* **TASK BRIEF**:
Write out all the data again, exactly.

Data items:
|---|

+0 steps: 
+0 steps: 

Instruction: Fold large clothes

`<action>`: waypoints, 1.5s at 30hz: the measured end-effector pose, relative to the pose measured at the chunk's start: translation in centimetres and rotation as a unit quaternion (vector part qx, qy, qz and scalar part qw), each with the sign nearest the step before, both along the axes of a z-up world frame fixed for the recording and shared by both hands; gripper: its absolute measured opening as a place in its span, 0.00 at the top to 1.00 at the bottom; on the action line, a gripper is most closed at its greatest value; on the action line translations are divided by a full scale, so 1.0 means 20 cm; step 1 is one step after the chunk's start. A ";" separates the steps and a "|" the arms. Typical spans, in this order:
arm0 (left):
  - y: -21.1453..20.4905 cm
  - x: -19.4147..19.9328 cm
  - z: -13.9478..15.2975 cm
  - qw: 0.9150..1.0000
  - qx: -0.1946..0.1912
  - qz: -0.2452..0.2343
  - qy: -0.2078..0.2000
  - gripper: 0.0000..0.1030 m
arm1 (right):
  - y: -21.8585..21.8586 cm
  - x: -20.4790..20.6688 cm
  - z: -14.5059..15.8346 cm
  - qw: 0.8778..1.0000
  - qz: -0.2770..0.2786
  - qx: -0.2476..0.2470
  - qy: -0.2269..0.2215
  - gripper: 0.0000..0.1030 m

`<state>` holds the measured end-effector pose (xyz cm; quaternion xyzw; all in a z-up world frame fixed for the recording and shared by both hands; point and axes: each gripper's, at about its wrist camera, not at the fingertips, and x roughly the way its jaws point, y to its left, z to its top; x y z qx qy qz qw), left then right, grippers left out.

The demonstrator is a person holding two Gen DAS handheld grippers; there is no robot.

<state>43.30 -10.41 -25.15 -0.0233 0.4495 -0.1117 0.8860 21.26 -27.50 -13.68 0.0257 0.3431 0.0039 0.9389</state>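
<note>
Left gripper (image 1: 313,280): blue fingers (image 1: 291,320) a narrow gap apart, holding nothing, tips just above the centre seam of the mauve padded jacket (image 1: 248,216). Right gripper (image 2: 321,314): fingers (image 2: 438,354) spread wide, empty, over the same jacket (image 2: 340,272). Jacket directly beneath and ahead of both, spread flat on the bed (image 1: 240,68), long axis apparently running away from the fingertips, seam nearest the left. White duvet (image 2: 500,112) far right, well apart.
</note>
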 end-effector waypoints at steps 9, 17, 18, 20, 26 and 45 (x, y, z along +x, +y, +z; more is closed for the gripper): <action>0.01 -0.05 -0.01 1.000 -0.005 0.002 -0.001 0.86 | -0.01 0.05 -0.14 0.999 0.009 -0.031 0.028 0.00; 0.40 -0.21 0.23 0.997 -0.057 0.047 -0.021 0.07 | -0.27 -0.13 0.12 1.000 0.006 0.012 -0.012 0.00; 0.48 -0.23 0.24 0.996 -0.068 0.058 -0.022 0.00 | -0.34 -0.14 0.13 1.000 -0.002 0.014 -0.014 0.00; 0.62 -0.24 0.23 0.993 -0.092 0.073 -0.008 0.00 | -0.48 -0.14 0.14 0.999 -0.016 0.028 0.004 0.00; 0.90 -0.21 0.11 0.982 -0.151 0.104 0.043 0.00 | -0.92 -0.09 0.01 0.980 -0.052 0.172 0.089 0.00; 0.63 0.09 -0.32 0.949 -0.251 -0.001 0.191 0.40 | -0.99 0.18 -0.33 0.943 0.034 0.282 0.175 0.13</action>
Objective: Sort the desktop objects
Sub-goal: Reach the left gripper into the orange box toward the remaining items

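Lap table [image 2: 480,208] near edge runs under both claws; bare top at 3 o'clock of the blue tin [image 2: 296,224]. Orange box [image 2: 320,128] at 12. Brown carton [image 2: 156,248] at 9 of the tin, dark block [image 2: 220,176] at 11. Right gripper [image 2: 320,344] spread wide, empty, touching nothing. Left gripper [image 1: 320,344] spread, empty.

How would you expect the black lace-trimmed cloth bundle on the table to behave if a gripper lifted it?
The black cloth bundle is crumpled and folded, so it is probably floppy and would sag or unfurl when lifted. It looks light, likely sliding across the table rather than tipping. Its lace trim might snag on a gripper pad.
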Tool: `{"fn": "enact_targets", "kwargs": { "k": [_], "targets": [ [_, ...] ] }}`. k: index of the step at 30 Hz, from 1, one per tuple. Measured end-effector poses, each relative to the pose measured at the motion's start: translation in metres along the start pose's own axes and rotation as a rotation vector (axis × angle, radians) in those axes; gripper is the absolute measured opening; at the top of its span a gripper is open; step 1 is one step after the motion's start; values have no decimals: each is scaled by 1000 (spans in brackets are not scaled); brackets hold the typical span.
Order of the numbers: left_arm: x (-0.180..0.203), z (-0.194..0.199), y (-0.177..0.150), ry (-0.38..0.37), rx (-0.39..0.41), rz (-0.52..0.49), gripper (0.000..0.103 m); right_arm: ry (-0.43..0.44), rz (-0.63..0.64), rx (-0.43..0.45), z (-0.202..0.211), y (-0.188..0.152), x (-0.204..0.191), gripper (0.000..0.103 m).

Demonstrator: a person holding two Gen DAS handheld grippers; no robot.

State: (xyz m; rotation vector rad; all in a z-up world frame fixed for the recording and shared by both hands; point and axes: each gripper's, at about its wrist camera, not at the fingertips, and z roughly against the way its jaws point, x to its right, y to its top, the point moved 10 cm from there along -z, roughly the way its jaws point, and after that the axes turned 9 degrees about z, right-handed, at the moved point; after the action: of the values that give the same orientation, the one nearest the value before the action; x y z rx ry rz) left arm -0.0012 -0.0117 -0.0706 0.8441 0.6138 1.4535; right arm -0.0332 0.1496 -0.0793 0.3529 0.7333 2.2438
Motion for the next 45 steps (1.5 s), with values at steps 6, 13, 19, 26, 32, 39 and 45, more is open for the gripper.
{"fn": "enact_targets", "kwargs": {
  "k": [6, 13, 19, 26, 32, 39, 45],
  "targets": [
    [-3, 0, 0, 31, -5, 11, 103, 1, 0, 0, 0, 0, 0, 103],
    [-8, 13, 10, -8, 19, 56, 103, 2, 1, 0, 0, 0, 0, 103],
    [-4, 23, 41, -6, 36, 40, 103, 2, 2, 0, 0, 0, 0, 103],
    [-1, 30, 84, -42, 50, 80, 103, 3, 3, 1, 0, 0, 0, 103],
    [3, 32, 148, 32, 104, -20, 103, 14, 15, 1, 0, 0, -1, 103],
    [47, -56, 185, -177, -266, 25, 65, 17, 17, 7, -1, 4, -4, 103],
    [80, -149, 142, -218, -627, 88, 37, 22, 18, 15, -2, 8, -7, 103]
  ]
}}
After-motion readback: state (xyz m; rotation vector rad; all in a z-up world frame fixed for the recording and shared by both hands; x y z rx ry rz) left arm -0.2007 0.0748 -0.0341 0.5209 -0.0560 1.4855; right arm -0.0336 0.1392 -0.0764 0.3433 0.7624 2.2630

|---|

* **OUTPUT OF THE TASK**:
+0 steps: 
+0 steps: 

Instruction: Fold large clothes

`<action>`: waypoints, 1.5s at 30hz: the measured end-effector pose, relative to the pose measured at the chunk's start: translation in centimetres and rotation as a unit quaternion (vector part qx, qy, qz and scalar part qw), each with the sign nearest the step before, both along the axes of a z-up world frame fixed for the recording and shared by both hands; gripper: its absolute measured opening as a place in its span, 0.00 at the top to 1.00 at the bottom; on the action line, a gripper is most closed at its greatest value; on the action line translations are divided by a full scale, so 1.0 means 20 cm; step 1 is one step after the chunk's start. A ";" separates the steps and a "|" the arms. Typical spans, in this order:
arm0 (left):
  - y: -21.1453..20.4905 cm
  - x: -19.4147..19.9328 cm
  - z: -13.9478..15.2975 cm
  - qw: 0.9150..1.0000
  - qx: -0.1946..0.1912
  - qz: -0.2452..0.2343
  - qy: -0.2078..0.2000
  - gripper: 0.0000..0.1030 m
arm1 (right):
  - y: -21.8585..21.8586 cm
  - x: -20.4790..20.6688 cm
  - z: -14.5059..15.8346 cm
  - qw: 0.8778..1.0000
  - qz: -0.2770..0.2786
  - qx: -0.2476..0.2470
  - qy: -0.2269..0.2215
  - gripper: 0.0000..0.1030 m

`<state>` holds the measured end-effector pose (xyz cm; quaternion xyzw; all in a z-up world frame fixed for the recording and shared by both hands; point and axes: each gripper's, at about its wrist camera, not at the fingertips, and x roughly the way its jaws point, y to its left, z to its top; x y z qx qy qz qw), left then right, grippers left out.

The demonstrator is a person holding two Gen DAS handheld grippers; there is no robot.

<state>43.30 -10.41 -25.15 -0.0233 0.4495 -0.1117 0.8860 21.26 -27.50 -13.68 0.0257 0.3431 0.0039 0.9389</state>
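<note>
Left gripper (image 1: 313,280): blue fingers (image 1: 291,320) a narrow gap apart, holding nothing, tips just above the centre seam of the mauve padded jacket (image 1: 248,216). Right gripper (image 2: 321,314): fingers (image 2: 438,354) spread wide, empty, over the same jacket (image 2: 340,272). Jacket directly beneath and ahead of both, spread flat on the bed (image 1: 240,68), long axis apparently running away from the fingertips, seam nearest the left. White duvet (image 2: 500,112) far right, well apart.
</note>
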 end-effector waypoints at steps 9, 17, 18, 20, 26 and 45 (x, y, z along +x, +y, +z; more is closed for the gripper): <action>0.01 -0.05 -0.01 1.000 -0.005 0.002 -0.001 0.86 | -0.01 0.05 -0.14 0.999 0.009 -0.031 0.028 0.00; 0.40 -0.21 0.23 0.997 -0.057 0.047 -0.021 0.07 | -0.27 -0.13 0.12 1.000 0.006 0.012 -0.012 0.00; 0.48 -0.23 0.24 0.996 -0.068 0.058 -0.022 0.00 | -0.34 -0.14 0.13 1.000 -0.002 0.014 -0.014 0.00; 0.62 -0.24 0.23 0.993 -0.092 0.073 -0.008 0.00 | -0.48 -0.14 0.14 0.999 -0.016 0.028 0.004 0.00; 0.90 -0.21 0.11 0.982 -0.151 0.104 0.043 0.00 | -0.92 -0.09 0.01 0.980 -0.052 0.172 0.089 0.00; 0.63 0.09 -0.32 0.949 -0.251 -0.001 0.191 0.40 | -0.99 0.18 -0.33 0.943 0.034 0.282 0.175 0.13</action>
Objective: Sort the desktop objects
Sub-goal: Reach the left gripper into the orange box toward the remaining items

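Lap table [image 2: 480,208] near edge runs under both claws; bare top at 3 o'clock of the blue tin [image 2: 296,224]. Orange box [image 2: 320,128] at 12. Brown carton [image 2: 156,248] at 9 of the tin, dark block [image 2: 220,176] at 11. Right gripper [image 2: 320,344] spread wide, empty, touching nothing. Left gripper [image 1: 320,344] spread, empty.

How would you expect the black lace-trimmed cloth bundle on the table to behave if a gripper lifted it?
The black cloth bundle is crumpled and folded, so it is probably floppy and would sag or unfurl when lifted. It looks light, likely sliding across the table rather than tipping. Its lace trim might snag on a gripper pad.
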Tool: `{"fn": "enact_targets", "kwargs": { "k": [_], "targets": [ [_, ...] ] }}`. k: index of the step at 30 Hz, from 1, one per tuple. Measured end-effector poses, each relative to the pose measured at the motion's start: translation in metres along the start pose's own axes and rotation as a rotation vector (axis × angle, radians) in those axes; gripper is the absolute measured opening; at the top of its span a gripper is open; step 1 is one step after the motion's start; values have no decimals: each is scaled by 1000 (spans in brackets are not scaled); brackets hold the typical span.
Order of the numbers: left_arm: x (-0.180..0.203), z (-0.194..0.199), y (-0.177..0.150), ry (-0.38..0.37), rx (-0.39..0.41), rz (-0.52..0.49), gripper (0.000..0.103 m); right_arm: ry (-0.43..0.44), rz (-0.63..0.64), rx (-0.43..0.45), z (-0.202..0.211), y (-0.188..0.152), x (-0.204..0.191), gripper (0.000..0.103 m).

Demonstrator: a person holding two Gen DAS handheld grippers; no robot.

State: (xyz m; rotation vector rad; all in a z-up world frame fixed for the recording and shared by both hands; point and axes: each gripper's, at about its wrist camera, not at the fingertips, and z roughly against the way its jaws point, x to its right, y to its top, the point moved 10 cm from there along -z, roughly the way its jaws point, and after that the axes turned 9 degrees about z, right-handed, at the moved point; after the action: of the values that give the same orientation, the one nearest the value before the action; x y z rx ry rz) left arm -0.0012 -0.0117 -0.0706 0.8441 0.6138 1.4535; right arm -0.0332 0.1496 -0.0793 0.3529 0.7333 2.2438
Motion for the next 45 steps (1.5 s), with values at steps 6, 13, 19, 26, 32, 39 and 45, more is open for the gripper.
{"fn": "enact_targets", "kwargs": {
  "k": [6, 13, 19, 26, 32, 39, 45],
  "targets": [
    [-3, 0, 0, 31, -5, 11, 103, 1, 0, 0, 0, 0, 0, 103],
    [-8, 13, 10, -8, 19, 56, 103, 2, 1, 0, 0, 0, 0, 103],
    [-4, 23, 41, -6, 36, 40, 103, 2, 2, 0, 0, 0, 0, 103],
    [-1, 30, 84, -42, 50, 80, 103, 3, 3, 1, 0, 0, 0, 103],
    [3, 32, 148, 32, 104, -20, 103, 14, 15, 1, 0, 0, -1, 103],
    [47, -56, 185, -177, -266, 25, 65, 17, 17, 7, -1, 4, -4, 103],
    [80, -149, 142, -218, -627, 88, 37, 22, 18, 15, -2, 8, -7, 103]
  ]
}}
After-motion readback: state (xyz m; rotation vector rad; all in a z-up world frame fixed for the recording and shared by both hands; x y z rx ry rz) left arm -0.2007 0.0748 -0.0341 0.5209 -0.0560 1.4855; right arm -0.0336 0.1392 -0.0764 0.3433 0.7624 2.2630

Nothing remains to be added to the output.